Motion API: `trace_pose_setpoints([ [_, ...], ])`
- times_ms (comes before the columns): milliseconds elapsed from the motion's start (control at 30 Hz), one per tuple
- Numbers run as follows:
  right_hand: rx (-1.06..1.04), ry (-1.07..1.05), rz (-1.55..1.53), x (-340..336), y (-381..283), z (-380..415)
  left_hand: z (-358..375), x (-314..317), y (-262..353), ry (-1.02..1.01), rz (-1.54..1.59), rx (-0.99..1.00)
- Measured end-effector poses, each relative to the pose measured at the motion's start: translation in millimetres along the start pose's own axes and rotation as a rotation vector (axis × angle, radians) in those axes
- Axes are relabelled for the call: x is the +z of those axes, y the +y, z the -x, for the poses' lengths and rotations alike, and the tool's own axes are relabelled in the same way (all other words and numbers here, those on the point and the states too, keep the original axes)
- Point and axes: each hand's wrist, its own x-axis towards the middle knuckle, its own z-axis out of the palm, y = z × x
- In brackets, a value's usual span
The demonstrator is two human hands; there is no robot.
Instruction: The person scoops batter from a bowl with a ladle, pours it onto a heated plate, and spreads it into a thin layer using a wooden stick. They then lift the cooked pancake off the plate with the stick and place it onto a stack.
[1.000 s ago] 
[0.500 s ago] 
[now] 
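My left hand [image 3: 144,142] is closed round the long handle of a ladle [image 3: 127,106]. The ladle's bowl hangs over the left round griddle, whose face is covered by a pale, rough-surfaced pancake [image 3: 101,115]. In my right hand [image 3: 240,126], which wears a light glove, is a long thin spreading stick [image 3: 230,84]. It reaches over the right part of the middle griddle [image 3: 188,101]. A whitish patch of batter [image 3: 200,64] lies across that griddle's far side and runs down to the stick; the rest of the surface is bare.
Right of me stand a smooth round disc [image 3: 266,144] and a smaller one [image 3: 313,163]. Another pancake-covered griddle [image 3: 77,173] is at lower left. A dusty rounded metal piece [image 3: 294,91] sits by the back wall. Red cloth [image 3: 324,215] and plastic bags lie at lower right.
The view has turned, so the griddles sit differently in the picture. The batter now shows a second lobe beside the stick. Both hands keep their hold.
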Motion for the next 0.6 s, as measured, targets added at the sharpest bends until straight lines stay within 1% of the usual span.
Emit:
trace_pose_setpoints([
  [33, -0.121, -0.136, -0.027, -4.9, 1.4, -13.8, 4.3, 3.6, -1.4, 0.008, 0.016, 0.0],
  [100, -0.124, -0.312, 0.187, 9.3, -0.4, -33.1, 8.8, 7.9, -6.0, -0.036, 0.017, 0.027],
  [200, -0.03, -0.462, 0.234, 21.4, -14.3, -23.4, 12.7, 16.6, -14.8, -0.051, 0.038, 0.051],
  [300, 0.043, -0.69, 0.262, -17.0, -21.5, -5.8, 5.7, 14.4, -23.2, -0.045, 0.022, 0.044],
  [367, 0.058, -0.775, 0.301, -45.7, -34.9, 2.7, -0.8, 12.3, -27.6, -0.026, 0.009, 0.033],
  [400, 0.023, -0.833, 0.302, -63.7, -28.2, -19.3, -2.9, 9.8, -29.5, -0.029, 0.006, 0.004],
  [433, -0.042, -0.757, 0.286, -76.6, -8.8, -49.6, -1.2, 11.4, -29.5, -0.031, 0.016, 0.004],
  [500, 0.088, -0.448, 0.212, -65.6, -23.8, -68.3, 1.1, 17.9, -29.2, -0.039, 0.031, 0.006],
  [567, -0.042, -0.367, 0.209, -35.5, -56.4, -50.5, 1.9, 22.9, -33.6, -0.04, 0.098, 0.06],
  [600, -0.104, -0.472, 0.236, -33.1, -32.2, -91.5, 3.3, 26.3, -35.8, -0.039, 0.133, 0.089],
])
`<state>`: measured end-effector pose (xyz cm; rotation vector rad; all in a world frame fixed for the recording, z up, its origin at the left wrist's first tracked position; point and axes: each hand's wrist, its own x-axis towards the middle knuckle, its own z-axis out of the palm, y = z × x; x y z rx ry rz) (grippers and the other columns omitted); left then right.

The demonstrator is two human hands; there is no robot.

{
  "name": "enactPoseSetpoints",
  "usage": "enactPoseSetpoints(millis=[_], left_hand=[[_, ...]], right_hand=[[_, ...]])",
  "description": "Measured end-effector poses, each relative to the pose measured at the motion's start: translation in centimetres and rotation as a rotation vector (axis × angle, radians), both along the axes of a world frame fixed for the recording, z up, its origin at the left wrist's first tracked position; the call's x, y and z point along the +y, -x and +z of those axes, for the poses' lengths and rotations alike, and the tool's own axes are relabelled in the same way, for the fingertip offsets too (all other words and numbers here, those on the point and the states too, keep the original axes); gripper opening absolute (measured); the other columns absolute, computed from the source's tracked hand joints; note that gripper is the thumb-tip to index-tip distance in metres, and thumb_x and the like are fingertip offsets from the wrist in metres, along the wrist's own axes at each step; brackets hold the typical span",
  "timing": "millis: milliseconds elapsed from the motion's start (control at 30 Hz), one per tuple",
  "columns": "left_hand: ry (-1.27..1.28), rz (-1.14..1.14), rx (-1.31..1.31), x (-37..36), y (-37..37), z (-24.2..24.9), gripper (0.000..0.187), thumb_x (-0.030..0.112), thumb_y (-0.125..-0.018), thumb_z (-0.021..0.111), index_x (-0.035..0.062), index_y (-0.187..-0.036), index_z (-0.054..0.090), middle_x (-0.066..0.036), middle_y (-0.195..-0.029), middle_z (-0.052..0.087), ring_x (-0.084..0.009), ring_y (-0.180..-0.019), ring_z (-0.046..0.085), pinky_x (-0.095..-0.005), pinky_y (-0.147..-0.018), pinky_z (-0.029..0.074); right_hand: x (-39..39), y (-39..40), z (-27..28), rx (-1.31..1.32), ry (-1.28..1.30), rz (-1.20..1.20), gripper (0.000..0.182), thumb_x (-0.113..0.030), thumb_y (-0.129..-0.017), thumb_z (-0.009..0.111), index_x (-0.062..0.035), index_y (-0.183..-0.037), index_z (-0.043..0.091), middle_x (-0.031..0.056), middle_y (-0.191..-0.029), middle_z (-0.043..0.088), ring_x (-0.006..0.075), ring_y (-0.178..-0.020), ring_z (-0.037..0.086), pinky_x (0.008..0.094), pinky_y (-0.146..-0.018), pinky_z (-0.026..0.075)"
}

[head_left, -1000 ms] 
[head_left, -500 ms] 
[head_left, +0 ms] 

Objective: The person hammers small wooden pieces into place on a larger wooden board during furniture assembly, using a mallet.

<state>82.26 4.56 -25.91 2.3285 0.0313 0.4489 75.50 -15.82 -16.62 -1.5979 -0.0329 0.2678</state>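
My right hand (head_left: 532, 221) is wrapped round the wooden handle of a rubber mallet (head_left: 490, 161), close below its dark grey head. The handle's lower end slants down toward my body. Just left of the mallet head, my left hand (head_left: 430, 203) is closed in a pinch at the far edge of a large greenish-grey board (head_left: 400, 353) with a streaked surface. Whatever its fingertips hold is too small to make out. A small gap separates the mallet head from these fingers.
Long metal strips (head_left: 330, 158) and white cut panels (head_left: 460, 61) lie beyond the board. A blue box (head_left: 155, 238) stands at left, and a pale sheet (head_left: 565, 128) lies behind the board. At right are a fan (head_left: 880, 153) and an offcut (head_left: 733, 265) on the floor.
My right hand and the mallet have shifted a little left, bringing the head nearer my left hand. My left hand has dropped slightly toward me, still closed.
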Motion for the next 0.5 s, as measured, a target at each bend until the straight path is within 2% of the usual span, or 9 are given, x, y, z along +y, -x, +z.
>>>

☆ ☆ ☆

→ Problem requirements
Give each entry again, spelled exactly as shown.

→ Result for this task
Motion API: `trace_pose_setpoints([ [_, ...], ])`
- times_ms (comes before the columns): milliseconds elapsed from the motion's start (control at 30 Hz), one per tuple
- Numbers run as follows:
  right_hand: rx (-1.06..1.04), ry (-1.07..1.05), rz (-1.55..1.53), x (-340..336), y (-381..283), z (-380..415)
  left_hand: z (-358..375), x (-314..317), y (-262..353), ry (-1.02..1.01), rz (-1.54..1.59), rx (-0.99..1.00)
- Measured end-effector poses, each relative to the pose measured at the motion's start: translation in millimetres along the start pose's own axes and rotation as a rotation vector (axis × angle, radians) in those axes
- Axes are relabelled for the call: x is the +z of those axes, y the +y, z the -x, for the poses' lengths and rotations alike, and the tool's own axes are relabelled in the same way (all other words and numbers here, those on the point and the states too, keep the original axes)
- Point and axes: each hand's wrist, its own x-axis towards the middle knuckle, its own z-axis out of the palm, y = z × x
- In brackets, a value's usual span
The demonstrator is two human hands; there is no robot.
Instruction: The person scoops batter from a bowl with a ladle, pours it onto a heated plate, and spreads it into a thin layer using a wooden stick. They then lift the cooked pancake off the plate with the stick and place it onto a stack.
[1.000 s ago] 
[0.500 s ago] 
[now] 
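My left hand [image 3: 144,142] is closed round the long handle of a ladle [image 3: 127,106]. The ladle's bowl hangs over the left round griddle, whose face is covered by a pale, rough-surfaced pancake [image 3: 101,115]. In my right hand [image 3: 240,126], which wears a light glove, is a long thin spreading stick [image 3: 230,84]. It reaches over the right part of the middle griddle [image 3: 188,101]. A whitish patch of batter [image 3: 200,64] lies across that griddle's far side and runs down to the stick; the rest of the surface is bare.
Right of me stand a smooth round disc [image 3: 266,144] and a smaller one [image 3: 313,163]. Another pancake-covered griddle [image 3: 77,173] is at lower left. A dusty rounded metal piece [image 3: 294,91] sits by the back wall. Red cloth [image 3: 324,215] and plastic bags lie at lower right.
The view has turned, so the griddles sit differently in the picture. The batter now shows a second lobe beside the stick. Both hands keep their hold.
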Motion for the next 0.6 s, as measured, targets added at the sharpest bends until straight lines stay within 1% of the usual span.
Emit:
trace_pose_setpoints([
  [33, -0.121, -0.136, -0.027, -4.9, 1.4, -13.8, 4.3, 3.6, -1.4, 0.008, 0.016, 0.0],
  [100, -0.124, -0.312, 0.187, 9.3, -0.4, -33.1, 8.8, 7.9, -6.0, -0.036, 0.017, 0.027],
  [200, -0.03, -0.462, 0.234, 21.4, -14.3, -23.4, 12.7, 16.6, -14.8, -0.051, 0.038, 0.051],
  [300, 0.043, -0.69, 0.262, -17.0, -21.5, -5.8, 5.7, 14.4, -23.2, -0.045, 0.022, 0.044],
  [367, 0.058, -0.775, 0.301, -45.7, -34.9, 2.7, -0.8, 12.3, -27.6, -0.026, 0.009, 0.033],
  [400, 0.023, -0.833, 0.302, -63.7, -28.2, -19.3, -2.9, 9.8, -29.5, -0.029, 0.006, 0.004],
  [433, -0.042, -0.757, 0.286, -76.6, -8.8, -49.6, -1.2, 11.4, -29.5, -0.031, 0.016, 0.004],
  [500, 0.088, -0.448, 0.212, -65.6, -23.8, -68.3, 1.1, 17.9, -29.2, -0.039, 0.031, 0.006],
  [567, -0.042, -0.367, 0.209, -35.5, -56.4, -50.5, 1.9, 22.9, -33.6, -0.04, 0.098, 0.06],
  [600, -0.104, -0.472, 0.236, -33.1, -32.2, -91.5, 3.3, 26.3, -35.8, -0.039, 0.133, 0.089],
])
`<state>`: measured end-effector pose (xyz cm; rotation vector rad; all in a world frame fixed for the recording, z up, its origin at the left wrist's first tracked position; point and axes: each hand's wrist, its own x-axis towards the middle knuckle, its own z-axis out of the palm, y = z × x; x y z rx ry rz) (grippers and the other columns omitted); left then right.

The demonstrator is two human hands; there is no robot.

{
  "name": "enactPoseSetpoints",
  "usage": "enactPoseSetpoints(millis=[_], left_hand=[[_, ...]], right_hand=[[_, ...]])",
  "description": "Measured end-effector poses, each relative to the pose measured at the motion's start: translation in centimetres and rotation as a rotation vector (axis × angle, radians), both along the axes of a world frame fixed for the recording, z up, its origin at the left wrist's first tracked position; the call's x, y and z point along the +y, -x and +z of those axes, for the poses' lengths and rotations alike, and the tool's own axes are relabelled in the same way, for the fingertip offsets too (all other words and numbers here, those on the point and the states too, keep the original axes); gripper opening absolute (measured); the other columns absolute, computed from the source's tracked hand joints; note that gripper is the thumb-tip to index-tip distance in metres, and thumb_x and the like are fingertip offsets from the wrist in metres, along the wrist's own axes at each step; brackets hold the typical span",
  "timing": "millis: milliseconds elapsed from the motion's start (control at 30 Hz), one per tuple",
  "columns": "left_hand: ry (-1.27..1.28), rz (-1.14..1.14), rx (-1.31..1.31), x (-37..36), y (-37..37), z (-24.2..24.9), gripper (0.000..0.187), thumb_x (-0.030..0.112), thumb_y (-0.125..-0.018), thumb_z (-0.021..0.111), index_x (-0.035..0.062), index_y (-0.187..-0.036), index_z (-0.054..0.090), middle_x (-0.066..0.036), middle_y (-0.195..-0.029), middle_z (-0.052..0.087), ring_x (-0.084..0.009), ring_y (-0.180..-0.019), ring_z (-0.046..0.085), pinky_x (-0.095..-0.005), pinky_y (-0.147..-0.018), pinky_z (-0.029..0.074); right_hand: x (-39..39), y (-39..40), z (-27..28), rx (-1.31..1.32), ry (-1.28..1.30), rz (-1.20..1.20), gripper (0.000..0.182), thumb_x (-0.113..0.030), thumb_y (-0.129..-0.017), thumb_z (-0.009..0.111), index_x (-0.062..0.035), index_y (-0.183..-0.037), index_z (-0.043..0.091), middle_x (-0.031..0.056), middle_y (-0.191..-0.029), middle_z (-0.043..0.088), ring_x (-0.006..0.075), ring_y (-0.178..-0.020), ring_z (-0.037..0.086), pinky_x (0.008..0.094), pinky_y (-0.146..-0.018), pinky_z (-0.026..0.075)"
}

[head_left, -1000 ms] 
[head_left, -500 ms] 
[head_left, +0 ms] 

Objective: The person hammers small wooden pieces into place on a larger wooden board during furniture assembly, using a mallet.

<state>82.26 4.56 -25.91 2.3285 0.0313 0.4489 75.50 -15.82 -16.62 -1.5979 -0.0329 0.2678</state>
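My right hand (head_left: 532, 221) is wrapped round the wooden handle of a rubber mallet (head_left: 490, 161), close below its dark grey head. The handle's lower end slants down toward my body. Just left of the mallet head, my left hand (head_left: 430, 203) is closed in a pinch at the far edge of a large greenish-grey board (head_left: 400, 353) with a streaked surface. Whatever its fingertips hold is too small to make out. A small gap separates the mallet head from these fingers.
Long metal strips (head_left: 330, 158) and white cut panels (head_left: 460, 61) lie beyond the board. A blue box (head_left: 155, 238) stands at left, and a pale sheet (head_left: 565, 128) lies behind the board. At right are a fan (head_left: 880, 153) and an offcut (head_left: 733, 265) on the floor.
My right hand and the mallet have shifted a little left, bringing the head nearer my left hand. My left hand has dropped slightly toward me, still closed.
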Motion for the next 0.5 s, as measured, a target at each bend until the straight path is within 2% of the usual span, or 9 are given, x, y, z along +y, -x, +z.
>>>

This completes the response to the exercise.